The malware, known as a JavaScript-sniffer, targets online shopping Web sites. According to Interpol, when a Web site is infected, the malware steals customers’ payment card details and personal data such as names, addresses and phone numbers, sending the information to command and control (C2) servers controlled by the cyber criminals.

Data provided to Interpol through a partnership with cyber security firm Group-IB on the scope and range of this malware helped identify hundreds of infected e-commerce Web sites worldwide.

Group-IB also supported the investigation with digital forensics expertise, helping to identify the suspects.

Under Operation Night Fury, Interpol’s ASEAN Cyber Capability Desk disseminated cyber activity reports to the affected countries, highlighting the threat to support their national investigations.

In particular, the intelligence detected C2 servers and infected Web sites located in six countries in the Association of Southeast Asian Nations (ASEAN) region.

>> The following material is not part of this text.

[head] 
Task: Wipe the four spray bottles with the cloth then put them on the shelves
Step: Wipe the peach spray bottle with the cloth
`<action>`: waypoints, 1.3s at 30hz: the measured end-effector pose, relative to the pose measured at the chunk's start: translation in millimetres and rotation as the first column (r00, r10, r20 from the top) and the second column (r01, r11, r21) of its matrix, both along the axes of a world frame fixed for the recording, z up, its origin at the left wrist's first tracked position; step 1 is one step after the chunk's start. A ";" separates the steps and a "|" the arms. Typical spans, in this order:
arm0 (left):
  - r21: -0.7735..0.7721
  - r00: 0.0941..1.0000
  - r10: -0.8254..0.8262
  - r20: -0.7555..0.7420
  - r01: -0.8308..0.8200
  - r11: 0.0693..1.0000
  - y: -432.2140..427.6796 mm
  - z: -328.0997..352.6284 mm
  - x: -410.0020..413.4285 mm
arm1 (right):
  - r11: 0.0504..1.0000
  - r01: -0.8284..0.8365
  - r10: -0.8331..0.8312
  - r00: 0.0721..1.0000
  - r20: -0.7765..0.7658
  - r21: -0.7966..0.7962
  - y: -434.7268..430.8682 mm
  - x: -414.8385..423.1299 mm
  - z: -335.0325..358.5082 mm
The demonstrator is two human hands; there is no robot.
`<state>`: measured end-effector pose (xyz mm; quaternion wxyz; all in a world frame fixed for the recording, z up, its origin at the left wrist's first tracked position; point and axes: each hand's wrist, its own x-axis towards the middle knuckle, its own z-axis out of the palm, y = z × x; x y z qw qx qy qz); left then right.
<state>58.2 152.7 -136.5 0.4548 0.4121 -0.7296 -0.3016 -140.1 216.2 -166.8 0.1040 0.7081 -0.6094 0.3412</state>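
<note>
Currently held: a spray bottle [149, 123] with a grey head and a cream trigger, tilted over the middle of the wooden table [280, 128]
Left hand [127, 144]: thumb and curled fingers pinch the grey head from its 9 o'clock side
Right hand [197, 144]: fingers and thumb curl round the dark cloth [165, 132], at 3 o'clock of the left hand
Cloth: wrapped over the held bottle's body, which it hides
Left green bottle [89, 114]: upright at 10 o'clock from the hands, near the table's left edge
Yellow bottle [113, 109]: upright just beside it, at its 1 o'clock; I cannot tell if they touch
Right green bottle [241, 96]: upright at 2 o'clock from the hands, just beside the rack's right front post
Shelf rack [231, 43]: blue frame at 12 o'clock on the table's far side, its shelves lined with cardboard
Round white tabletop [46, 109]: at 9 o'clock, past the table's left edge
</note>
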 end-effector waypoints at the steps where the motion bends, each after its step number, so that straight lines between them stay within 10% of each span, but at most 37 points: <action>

At the request of the Indonesian National Police, the ASEAN Desk provided technical and operational support that resulted in the arrest of three individuals suspected of commanding the C2 servers in the country.

The investigation revealed the suspects were using the stolen payment card details to purchase electronic goods and other luxury items, then reselling them for a profit.

“Strong and effective partnerships between police and the cyber security industry are essential to ensure law enforcement worldwide has access to the information they need to address the scale and complexity of today’s cyber threat landscape,” says Craig Jones, Interpol’s director of cyber crime.

“This successful operation is just one example of how law enforcement is working with industry partners, adapting and applying new technologies to aid investigations, and ultimately reduce the global impact of cyber crime,” says Jones.